# Activity
Set down without change every line from the line that contains "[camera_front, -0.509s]" through the end of the listing, and only those lines. No pictures.

Top of Data block

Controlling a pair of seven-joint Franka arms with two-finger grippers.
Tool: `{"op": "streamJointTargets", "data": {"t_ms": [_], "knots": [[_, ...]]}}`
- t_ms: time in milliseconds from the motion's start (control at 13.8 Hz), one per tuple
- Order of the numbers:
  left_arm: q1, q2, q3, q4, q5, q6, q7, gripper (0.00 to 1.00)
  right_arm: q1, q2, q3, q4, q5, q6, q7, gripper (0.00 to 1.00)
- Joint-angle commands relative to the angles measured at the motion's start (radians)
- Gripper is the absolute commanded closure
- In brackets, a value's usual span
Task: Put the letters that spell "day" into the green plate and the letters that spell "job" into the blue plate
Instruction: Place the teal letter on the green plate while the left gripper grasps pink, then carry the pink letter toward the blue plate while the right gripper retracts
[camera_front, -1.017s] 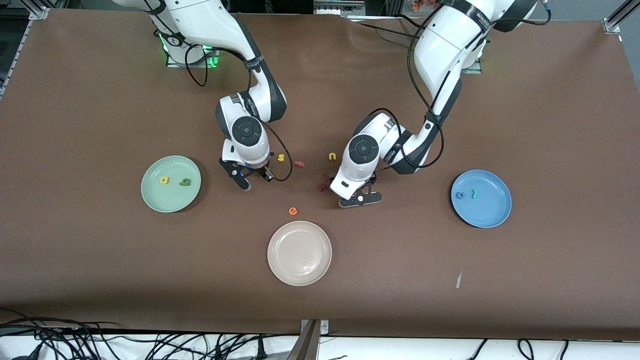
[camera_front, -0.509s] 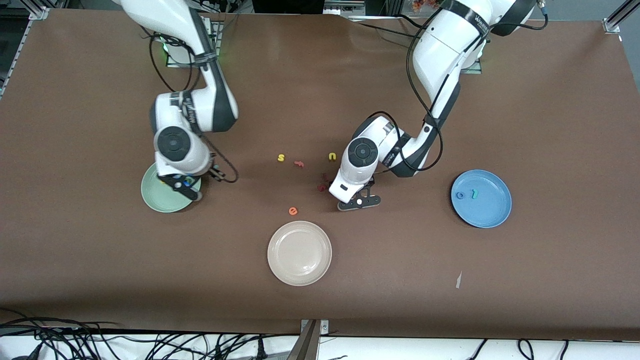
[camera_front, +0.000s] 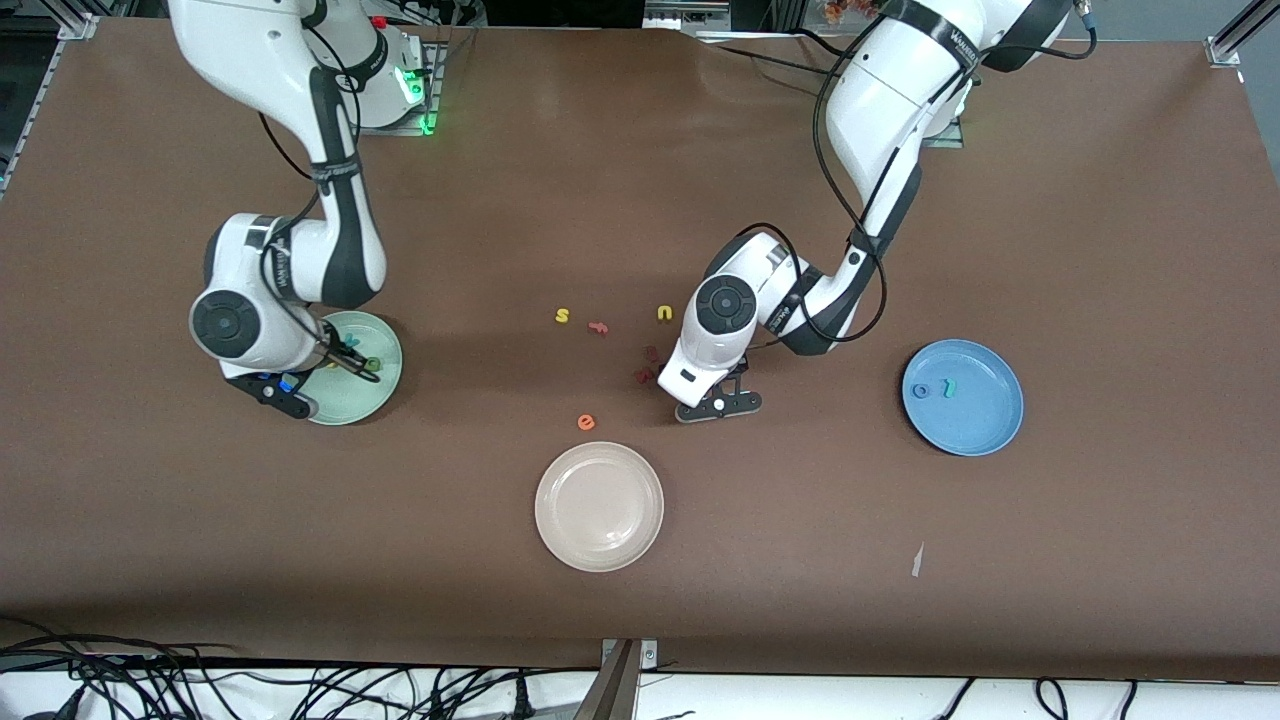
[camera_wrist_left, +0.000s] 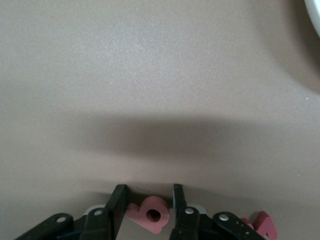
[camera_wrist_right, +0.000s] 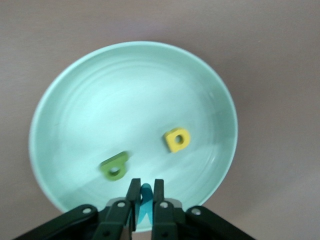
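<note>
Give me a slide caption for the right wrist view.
Right pincer, shut on teal y, hangs over green plate holding yellow and dark green letters.

In the front view the right arm's wrist hides part of the round pale mint-green plate (camera_front: 385, 385), and we cannot read the small foam letters in it there. In the right wrist view the teal foam piece (camera_wrist_right: 145, 205) pinched between the right gripper (camera_wrist_right: 145, 202) fingers shows only as a sliver, its shape hidden. In the left wrist view the salmon-pink foam letter (camera_wrist_left: 150, 214) between the left gripper (camera_wrist_left: 148, 212) fingers is cut off by the picture's edge, as is the dark red foam piece (camera_wrist_left: 262, 225) beside that claw.
</note>
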Motion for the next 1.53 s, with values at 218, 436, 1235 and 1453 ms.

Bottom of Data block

# Response below
[camera_front, -0.509s] 
[camera_front, +0.000s] 
[camera_wrist_left, +0.000s] 
[camera_wrist_right, +0.000s] 
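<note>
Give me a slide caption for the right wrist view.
Right pincer, shut on teal y, hangs over green plate holding yellow and dark green letters.

In the front view the right arm's wrist hides part of the round pale mint-green plate (camera_front: 385, 385), and we cannot read the small foam letters in it there. In the right wrist view the teal foam piece (camera_wrist_right: 145, 205) pinched between the right gripper (camera_wrist_right: 145, 202) fingers shows only as a sliver, its shape hidden. In the left wrist view the salmon-pink foam letter (camera_wrist_left: 150, 214) between the left gripper (camera_wrist_left: 148, 212) fingers is cut off by the picture's edge, as is the dark red foam piece (camera_wrist_left: 262, 225) beside that claw.
</note>
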Motion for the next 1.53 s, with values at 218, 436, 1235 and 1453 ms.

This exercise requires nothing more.